**Exercise:**
The full listing is to be transcribed exactly, with each picture left out.

+ + + +

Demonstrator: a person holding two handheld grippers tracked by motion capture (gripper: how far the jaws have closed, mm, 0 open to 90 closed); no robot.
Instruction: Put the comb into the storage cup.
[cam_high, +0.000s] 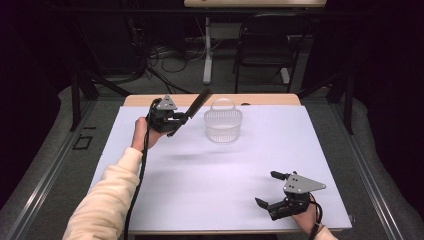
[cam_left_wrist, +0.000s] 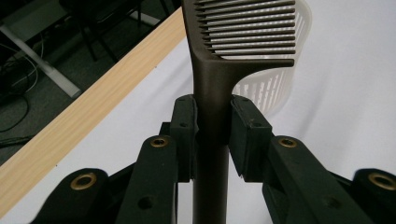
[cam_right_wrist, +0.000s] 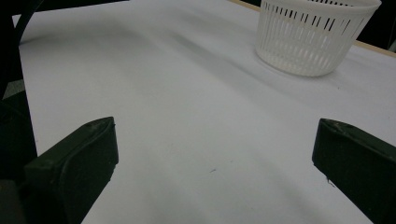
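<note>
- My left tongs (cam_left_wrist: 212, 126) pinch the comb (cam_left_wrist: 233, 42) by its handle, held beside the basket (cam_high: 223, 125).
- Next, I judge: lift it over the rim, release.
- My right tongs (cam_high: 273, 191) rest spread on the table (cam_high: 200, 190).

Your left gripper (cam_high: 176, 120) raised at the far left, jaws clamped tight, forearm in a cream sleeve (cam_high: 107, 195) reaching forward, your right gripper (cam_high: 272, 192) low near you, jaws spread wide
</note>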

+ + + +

**Response area:**
Demonstrator: a person holding two handheld grippers tracked by motion capture (gripper: how far the jaws have closed, mm, 0 open to 90 closed); no robot.
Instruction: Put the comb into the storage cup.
[cam_high, +0.000s] 
[cam_left_wrist, +0.000s] 
[cam_right_wrist, +0.000s] 
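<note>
- My left tongs (cam_left_wrist: 212, 126) pinch the comb (cam_left_wrist: 233, 42) by its handle, held beside the basket (cam_high: 223, 125).
- Next, I judge: lift it over the rim, release.
- My right tongs (cam_high: 273, 191) rest spread on the table (cam_high: 200, 190).

Your left gripper (cam_high: 176, 120) raised at the far left, jaws clamped tight, forearm in a cream sleeve (cam_high: 107, 195) reaching forward, your right gripper (cam_high: 272, 192) low near you, jaws spread wide
</note>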

The requested output has been given in full.